I found this coin in the water, north east of North Bimini in The Bahamas on the Great Bahama Bank. I work down here as an engineer on a boat which does week long scuba diving charters. I found it laying in the sand while lobstering a nearby small wreck we had never been to before. I have no idea what it is or where it came from, or if it is real or fake? The surrounding area has moderate boat traffic so there is a possibility it is fake. However, a tropical storm came through the area a week before I found the coin so it may have been uncovered then? The only thing I did after i found it was rinse it in fresh water. Thanks for any possible help Jon
David Sedwick coin site has some info: http://www.sedwickcoins.com/price_list.htm http://www.ancientresource.com/lots/shipwreck-pirate-coins.html
It looks a lot like the replicas I see for sale in gift shops in that part of the world. Any chance of getting a picture of the edge? Also any chance of getting a weight in grams?
Well for one thing it sure hasn't been in the water very long. Salt Water corrodes silver and that has few if any signs of corrosion. Kinda leads me to believe it's a replica.
I know absolutely nothing about this, but it looks Gold in the pictures, not silver. So salt water corrosion wouldn't really affect it, IMO.
It looks kind of similar to something like this: BUT, it could still be fake. It's hard to tell from the pictures. And, like I said, I know NOTHING about these kinds of coins.

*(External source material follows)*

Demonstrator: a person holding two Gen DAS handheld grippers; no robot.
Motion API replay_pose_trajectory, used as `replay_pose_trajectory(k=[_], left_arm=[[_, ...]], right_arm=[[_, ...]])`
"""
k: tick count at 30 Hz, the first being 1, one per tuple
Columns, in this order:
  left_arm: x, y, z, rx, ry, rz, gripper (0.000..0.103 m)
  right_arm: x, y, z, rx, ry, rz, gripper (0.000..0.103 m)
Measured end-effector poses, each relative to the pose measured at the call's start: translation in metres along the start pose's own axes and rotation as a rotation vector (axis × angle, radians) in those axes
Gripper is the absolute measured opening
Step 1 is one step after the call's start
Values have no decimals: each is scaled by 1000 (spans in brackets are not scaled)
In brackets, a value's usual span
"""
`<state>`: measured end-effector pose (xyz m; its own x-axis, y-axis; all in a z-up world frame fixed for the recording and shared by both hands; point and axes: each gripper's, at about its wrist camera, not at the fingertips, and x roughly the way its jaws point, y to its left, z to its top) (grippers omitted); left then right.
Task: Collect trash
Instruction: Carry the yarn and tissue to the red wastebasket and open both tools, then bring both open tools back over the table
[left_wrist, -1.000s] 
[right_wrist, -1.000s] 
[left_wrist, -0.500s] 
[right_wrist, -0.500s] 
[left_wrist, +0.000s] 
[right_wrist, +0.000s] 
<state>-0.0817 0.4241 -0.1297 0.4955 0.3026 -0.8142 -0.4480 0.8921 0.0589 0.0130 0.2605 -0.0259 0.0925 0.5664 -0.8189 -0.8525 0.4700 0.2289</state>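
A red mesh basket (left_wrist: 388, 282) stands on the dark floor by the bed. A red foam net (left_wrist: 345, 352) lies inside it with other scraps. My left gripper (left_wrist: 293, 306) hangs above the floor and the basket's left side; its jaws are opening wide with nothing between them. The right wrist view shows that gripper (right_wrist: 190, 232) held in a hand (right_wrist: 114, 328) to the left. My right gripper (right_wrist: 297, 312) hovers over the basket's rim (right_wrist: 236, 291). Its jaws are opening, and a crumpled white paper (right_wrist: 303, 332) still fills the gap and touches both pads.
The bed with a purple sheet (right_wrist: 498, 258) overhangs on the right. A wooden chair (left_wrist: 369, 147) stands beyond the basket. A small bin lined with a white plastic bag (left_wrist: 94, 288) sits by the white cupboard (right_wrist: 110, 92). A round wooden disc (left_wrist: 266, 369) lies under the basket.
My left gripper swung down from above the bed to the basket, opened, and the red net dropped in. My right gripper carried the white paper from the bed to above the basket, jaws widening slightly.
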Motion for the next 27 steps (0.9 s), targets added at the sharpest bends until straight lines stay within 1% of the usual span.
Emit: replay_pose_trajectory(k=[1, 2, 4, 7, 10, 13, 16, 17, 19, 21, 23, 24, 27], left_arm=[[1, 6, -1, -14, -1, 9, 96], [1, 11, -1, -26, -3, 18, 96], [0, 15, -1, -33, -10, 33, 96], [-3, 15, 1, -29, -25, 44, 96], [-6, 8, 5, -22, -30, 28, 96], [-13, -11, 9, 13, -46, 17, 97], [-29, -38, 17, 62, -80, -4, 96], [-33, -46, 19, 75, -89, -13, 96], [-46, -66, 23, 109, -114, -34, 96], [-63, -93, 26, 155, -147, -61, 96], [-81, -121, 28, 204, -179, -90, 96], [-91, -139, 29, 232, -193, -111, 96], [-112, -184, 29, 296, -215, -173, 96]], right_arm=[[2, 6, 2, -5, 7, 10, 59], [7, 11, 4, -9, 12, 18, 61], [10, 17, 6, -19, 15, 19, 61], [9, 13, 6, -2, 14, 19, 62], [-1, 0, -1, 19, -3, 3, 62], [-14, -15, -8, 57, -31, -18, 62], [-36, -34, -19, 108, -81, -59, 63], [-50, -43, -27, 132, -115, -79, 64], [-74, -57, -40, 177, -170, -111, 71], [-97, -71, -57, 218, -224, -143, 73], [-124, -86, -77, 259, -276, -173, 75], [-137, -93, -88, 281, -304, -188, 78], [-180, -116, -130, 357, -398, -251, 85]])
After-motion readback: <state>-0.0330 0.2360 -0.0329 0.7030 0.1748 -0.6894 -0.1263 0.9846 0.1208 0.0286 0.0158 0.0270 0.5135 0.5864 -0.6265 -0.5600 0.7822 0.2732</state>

I learned a long time ago not to trust the color of coins in pictures as gold can look like silver and silver can look like gold very easily. It all depends on the lighting, the background, and who took the picture. But if you look at the design legends of that "coin" it is very similar to that of the silver coins produced by the Panama mint in the late 1500's. Of course much of it is wrong, wrong locations, wrong this, wrong that. So until I have more information that leads me to believe it might somehow be genuine, I'm gonna lean towards it being a replica.
Hey thanks for all of the replies! I will attemp to get a mass measurement soon as well As a picture of the edge. I will be out at sea for the next few days but will be back in areas with Internet soon. I also stumbled across replicas that looked a lot like this. I guess the only way to tell what it's made out of is to find it's mass or better yet density.
Just take it to a jewelry store and get it weighed. You need to know the weight to xx.xx grams. Odds are that will settle it for sure.